Dozens of minor earthquakes shook Reno on Sunday as a series of temblors entered its third month and prompted some frazzled residents to leave their homes.
More than 150 aftershocks have been recorded on the western edge of northern Nevada’s largest city after a magnitude-4.7 quake hit Friday night, the strongest quake in a sequence that began Feb. 28. There were no reports of injuries or widespread damage.
Scientists have urged residents to prepare for worse, saying the recent activity is unusual because the quakes started out small and continue to build in strength.
The strongest aftershock Sunday measured 3 and was recorded shortly before 11 a.m.
Three other quakes larger than magnitude 3 have struck areas scattered hundreds of miles apart across northern Nevada since Friday night’s 4.7 quake in Reno.
Four killed, dozens hurt in truck crash
A truck jammed with as many as 60 illegal immigrants crashed and rolled in a remote part of central Arizona on Sunday morning, killing four and injuring many, authorities said.
The truck was carrying possibly 50 to 60 people, an estimated 20 to 30 of whom fled the scene and have not been located, said Vanessa White, spokeswoman for the Pinal County Sheriff’s Office.

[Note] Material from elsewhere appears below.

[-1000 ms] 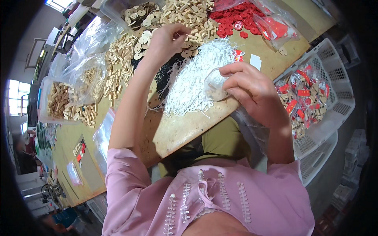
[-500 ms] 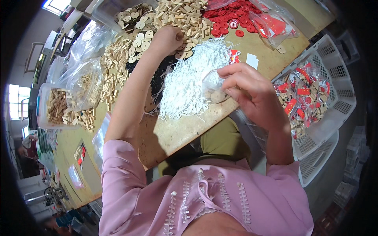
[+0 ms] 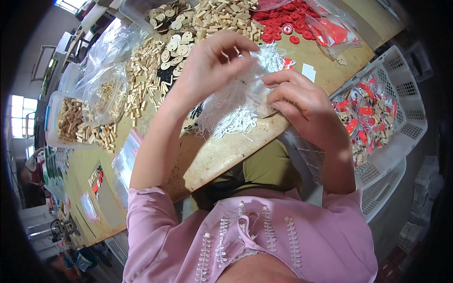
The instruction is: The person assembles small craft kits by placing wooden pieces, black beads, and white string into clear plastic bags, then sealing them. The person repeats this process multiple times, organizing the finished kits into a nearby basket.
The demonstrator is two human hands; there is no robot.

No arrests have been made, but officers are looking for the driver, who fled. Investigators believe the people on board were illegal immigrants, White said.
Four males were pronounced dead at the scene; 27 people were taken to hospitals.
Rights groups protest acquittals
A coalition of civil rights advocates on Sunday urged changes in the handling of police misconduct and brutality complaints after the acquittal of three officers involved in the shooting death of an unarmed man on his wedding day.
They also called for a permanent state-level special prosecutor to investigate such cases.
“The verdict in the Sean Bell case proves it is almost impossible to successfully prosecute cases of police misconduct, especially in homicide cases,” said lawyer Norman Siegel, former head of the New York Civil Liberties Union.
“The verdict underscores the need for systemic change in the way New York handles these important and at times high profile cases, and to improve community relations,” said Siegel, an outspoken advocate on civil rights and law enforcement.
Three city police officers were cleared Friday in the November 2006 shooting death of Bell outside a night club where he had just left his bachelor party. Two friends were wounded in the volley of 50 shots fired by the undercover officers and two colleagues.
The officers charged said they thought they were in mortal danger, but no gun was found in Bell’s car.